Rui Vieira/PA Wire

Approximately 100,000 Bank of Ireland and Bristol & West customers face a 50 percent increase in the interest rate on their mortgages, it has been revealed today.

The bank is set to increase its standard variable rate (SVR) from 2.99 per cent to 4.49 per cent by September this year.
The increase will add hundreds of pounds a month to the cost of many customers mortgages, and comes after news that Halifax and Natwest have all also increased their SVRs for certain mortgage products. This rise however is considerably higher than that of the other lenders, who increased their rates by between a quarter and half a point.

Those with Bristol & West and Bank of Ireland branded mortgages will face the rate increase, while Post Office customers, whose mortgages are also provided by Bank of Ireland, won't be affected by the change.

The increase will arrive in two stages.
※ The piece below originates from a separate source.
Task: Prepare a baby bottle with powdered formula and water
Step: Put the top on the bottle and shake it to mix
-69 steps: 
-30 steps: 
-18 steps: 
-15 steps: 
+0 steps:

In June the rate will rise from 2.99 per cent to 3.99 per cent, and then the further increase to 4.49 per cent will happen in September.

Why are rates rising?

Bank of Ireland has put the increase down to the rising cost of funding mortgages, the same reasoning given by Halifax and RBS when their SVRs went up. Banks will often use their higher-rate savings accounts to fund new fixed-rate mortgage offers, rather than existing variable rate lending.

What will it cost?

Depending on the type of mortgage you have, the rate rise could cost you hundreds of pounds a month. Those on interest-only mortgages will be the worst affected with £150,000 of borrowing costing £561 compared to the current £374 a month - £187 extra, while 25 year repayment mortgages of the same amount will see a £125 a month rise.

What can customers do?

Many customers may find they have too little or even negative equity and cannot remortgage. For customers concerned about the increase, Bank of Ireland has provided a dedicated support line - 0800 952 0041.

Those in a position to remortgage should look into finding a lower rate. Medium-term fixed rate mortgages (for five years) are a good option at the moment. They give you the stability of knowing exactly what you'll be paying each month, plus they have an advantage over shorter term fixes (two years) of not leaving you looking for a new deal right when rates are on the increase.

If you're happy to take on a bit of a risk, then low lifetime trackers are also a good option to consider. With the base rate still low these offer some of the most competitive rates available, and have the advantage of not charging a fee if you do want to make early repayments while the rates are low. Remember though that you will have to pay more when the base rate rises.